Exercise brief: Return each line of the data below exactly, omitting any pictures.

Stored data:
----

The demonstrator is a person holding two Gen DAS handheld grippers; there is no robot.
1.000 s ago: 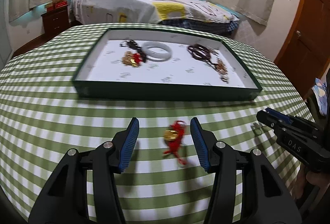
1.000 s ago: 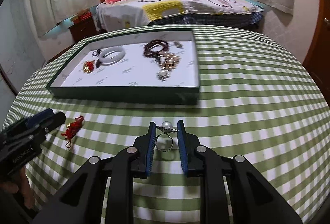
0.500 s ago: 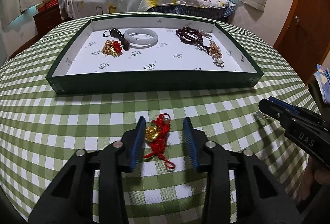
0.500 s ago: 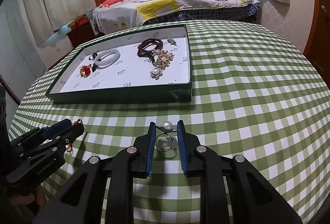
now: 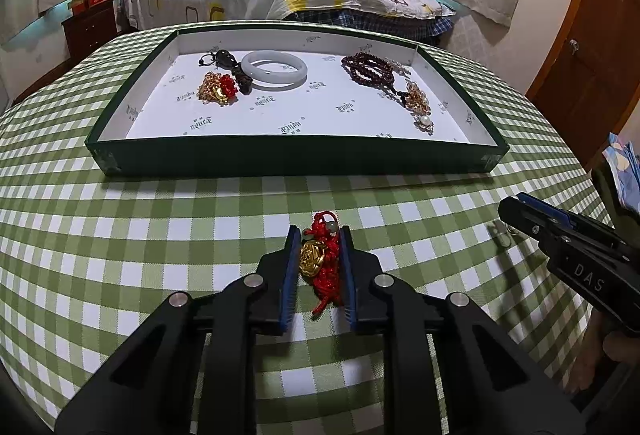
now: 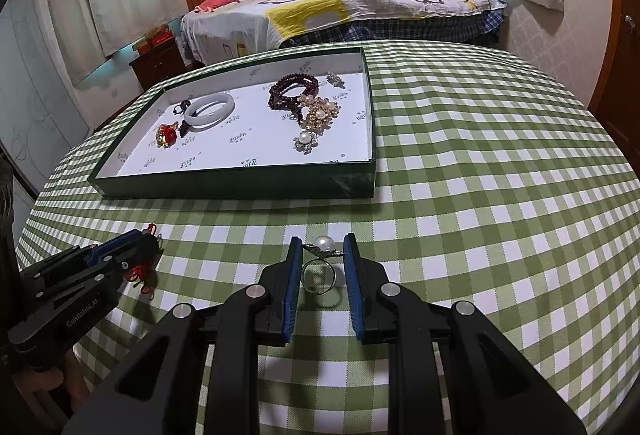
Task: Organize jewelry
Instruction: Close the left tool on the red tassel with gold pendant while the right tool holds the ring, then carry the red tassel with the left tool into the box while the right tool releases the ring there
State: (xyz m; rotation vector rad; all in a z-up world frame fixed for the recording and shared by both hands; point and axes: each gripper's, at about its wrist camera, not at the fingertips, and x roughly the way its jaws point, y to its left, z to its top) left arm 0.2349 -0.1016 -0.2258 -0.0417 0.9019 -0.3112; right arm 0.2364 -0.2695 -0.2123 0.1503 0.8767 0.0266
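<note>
Sitting in the green tray [image 5: 296, 155] already are a white bangle [image 5: 274, 70], dark beads [image 5: 368, 69], brooches and a red-gold charm — most of the sorting is looking done. Two pieces are remaining outside it, over the checked bench [image 6: 500, 195]. The left gripper [image 5: 318, 247] is pinching a red knotted charm [image 5: 320, 263] with a gold medallion and a dangling tassel. The right gripper [image 6: 323, 251] is clamping a pearl ring [image 6: 320, 267] by its setting — thin silver band, round pearl on top. Both are waiting to go into the tray.
</note>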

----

Result of this task:
The demonstrator is a person holding two Gen DAS handheld grippers; there is no robot.
1.000 s ago: 
1.000 s ago: 
0.500 s ago: 
0.500 s ago: 
now: 
now: 
Task: Organize jewelry
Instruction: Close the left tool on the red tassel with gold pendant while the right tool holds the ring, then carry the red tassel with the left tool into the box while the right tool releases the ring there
State: (xyz m; rotation vector rad; all in a z-up world frame fixed for the recording and shared by both hands; point and axes: each gripper's, at about its wrist camera, not at the fingertips, and x roughly the way its jaws point, y to its left, z to its top) left arm 0.2349 -0.1016 -0.2258 -0.0417 0.9019 -0.3112; right arm 0.2364 -0.2695 -0.2123 0.1503 0.8767 0.0266
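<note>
Sitting in the green tray [image 5: 296, 155] already are a white bangle [image 5: 274, 70], dark beads [image 5: 368, 69], brooches and a red-gold charm — most of the sorting is looking done. Two pieces are remaining outside it, over the checked bench [image 6: 500, 195]. The left gripper [image 5: 318, 247] is pinching a red knotted charm [image 5: 320, 263] with a gold medallion and a dangling tassel. The right gripper [image 6: 323, 251] is clamping a pearl ring [image 6: 320, 267] by its setting — thin silver band, round pearl on top. Both are waiting to go into the tray.
</note>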

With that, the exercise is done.